… incremental change often succeeds where drastic change fails …
In “his response”:http://sabren.com/index.php?p=75 to my post “Tools and evolution”:http://blog.unquiet.net/archives/2005/07/01/to…, Michal writes about local vs. global optimization, how small changes often improve the entire process, and inefficiencies in the larger picture may actually be necessary. It makes a lot of sense and is essentially the same point I was trying to make, though I might not have been clear enough on the important part. Michal hits the nail on the head when he writes (emphasis mine):
It’s not that I couldn’t have done that before, or done it with those other tools, but for whatever reason, the […] approach made it easy for me to change my behavior.

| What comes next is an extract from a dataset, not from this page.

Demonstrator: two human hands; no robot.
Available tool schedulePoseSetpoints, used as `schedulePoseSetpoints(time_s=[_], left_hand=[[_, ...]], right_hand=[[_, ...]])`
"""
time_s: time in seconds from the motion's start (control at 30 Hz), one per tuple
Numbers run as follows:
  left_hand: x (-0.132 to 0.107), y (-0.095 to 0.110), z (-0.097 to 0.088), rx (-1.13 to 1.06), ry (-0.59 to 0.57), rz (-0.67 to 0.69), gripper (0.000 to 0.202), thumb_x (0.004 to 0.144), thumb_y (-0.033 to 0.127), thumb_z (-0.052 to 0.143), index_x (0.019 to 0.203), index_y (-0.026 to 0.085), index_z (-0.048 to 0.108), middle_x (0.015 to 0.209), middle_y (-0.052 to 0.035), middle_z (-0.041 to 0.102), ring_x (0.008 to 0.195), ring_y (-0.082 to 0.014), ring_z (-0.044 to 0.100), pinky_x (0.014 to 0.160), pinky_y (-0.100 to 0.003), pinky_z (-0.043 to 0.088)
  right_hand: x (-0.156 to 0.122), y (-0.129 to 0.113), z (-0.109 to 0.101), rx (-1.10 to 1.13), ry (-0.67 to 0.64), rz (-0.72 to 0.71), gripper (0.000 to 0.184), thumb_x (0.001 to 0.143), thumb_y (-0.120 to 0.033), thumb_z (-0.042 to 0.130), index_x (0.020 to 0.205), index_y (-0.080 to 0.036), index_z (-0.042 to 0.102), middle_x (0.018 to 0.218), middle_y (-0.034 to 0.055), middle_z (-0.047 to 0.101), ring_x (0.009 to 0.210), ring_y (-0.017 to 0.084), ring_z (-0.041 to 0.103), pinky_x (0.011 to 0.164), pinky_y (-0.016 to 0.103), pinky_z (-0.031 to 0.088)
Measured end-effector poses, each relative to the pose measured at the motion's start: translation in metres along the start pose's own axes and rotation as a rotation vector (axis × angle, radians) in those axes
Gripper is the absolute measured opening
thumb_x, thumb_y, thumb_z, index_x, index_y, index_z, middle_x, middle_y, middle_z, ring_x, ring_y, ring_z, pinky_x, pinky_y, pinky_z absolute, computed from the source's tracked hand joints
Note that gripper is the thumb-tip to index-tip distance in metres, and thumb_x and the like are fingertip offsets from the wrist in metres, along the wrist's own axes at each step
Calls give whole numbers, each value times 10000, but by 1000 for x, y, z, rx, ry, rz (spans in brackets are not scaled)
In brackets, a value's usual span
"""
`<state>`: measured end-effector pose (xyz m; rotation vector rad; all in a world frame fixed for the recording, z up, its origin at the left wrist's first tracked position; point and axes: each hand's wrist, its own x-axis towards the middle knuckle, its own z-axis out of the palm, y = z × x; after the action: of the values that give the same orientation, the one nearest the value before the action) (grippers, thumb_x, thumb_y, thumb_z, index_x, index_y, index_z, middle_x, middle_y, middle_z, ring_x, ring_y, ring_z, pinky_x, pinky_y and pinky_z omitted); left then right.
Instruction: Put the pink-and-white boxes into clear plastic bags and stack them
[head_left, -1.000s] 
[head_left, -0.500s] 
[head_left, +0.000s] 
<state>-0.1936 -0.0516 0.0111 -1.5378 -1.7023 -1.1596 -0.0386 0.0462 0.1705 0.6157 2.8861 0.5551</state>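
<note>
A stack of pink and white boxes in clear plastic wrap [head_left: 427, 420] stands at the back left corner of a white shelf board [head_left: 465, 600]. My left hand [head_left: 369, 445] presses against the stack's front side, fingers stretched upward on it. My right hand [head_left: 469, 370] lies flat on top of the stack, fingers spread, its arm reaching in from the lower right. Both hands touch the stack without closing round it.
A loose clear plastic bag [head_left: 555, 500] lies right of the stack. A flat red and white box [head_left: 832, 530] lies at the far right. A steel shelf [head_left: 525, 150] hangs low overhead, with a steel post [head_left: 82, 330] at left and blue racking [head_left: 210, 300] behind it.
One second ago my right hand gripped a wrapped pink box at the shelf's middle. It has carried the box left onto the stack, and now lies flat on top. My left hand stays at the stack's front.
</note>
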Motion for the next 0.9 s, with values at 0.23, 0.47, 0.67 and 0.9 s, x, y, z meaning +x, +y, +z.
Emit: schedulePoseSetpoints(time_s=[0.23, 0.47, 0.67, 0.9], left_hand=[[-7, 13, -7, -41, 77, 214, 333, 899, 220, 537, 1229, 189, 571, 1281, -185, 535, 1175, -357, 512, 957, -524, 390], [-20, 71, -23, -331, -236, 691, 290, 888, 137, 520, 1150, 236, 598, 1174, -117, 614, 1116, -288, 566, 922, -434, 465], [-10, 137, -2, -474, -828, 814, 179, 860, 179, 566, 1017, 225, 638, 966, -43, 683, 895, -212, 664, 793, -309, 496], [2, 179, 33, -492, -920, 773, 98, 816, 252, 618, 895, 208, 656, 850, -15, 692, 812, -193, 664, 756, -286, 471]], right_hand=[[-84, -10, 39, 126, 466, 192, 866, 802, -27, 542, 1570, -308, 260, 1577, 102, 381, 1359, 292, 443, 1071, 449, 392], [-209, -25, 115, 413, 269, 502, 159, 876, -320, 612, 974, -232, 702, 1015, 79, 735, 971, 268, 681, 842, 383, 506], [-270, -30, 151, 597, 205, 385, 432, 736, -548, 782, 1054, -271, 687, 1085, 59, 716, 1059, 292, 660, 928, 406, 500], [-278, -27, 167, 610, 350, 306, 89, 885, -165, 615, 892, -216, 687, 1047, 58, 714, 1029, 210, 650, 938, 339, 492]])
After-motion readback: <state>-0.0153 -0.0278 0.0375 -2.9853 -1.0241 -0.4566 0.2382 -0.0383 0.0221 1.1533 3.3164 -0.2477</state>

He uses a Palm to track his food intake and his workouts for the day; had I been willing to develop and end-to-end solution like that, I’m sure that the application I was working on would have been incredibly useful. At the time, however, I had different objectives in mind for the workout tracking software and developing for the Palm wasn’t among them. However, for people who own Palm PDAs, such a solution could have clinched a successful behavior change. Why? Because the changes required by a move from paper tracking to Palm tracking are minimal enough compared to the benefits to encourage the adoption of the new method.
That’s the main point of my last post. Michal noted that software that does not change behavior has no value. I wanted to point out that software that forces change in behavior faces challenges to successful adoption.
That’s another reason incremental change often succeeds where drastic change fails. An iterative route of process change
- minimizes barrier to entry to new methods,
- allows for feedback and ‘tweaking’, and
- tends to optimize for practice rather than theory.
(Believe me, I’ve been caught optimizing algorithms for theoretical speedups before, wasting valuable time trying to shave _milli_seconds off a rarely-used database query)
In essence, I’m all about the local optima – small, iterative changes that ripple out into bigger results in the global picture. In traditional software release cycles, the focus, I think, is on major revision for each major release — that’s what drives the sales: improvements and new features. I’d rather just see continuous improvement and time-based licenses.
I like Michal’s new philosophy for running Cornerhost; I believe it’s much more agile and nimble. When you have a functional solution, you can improve over time instead of rolling out large batches of changes.
Believe me, I’d thank anyone who developed that way – I’ve relearned enough software paradigms already, thank you!
And as for your question, Michal: undoubtedly it would have helped some people lose weight and keep it off; the act of tracking progress is very powerful. However, I came to realize that I didn’t need this myself, that the application’s benefits to me were not sufficiently great to outweigh the extra work, and that it didn’t really change behavior so much as change the locus of the behavior.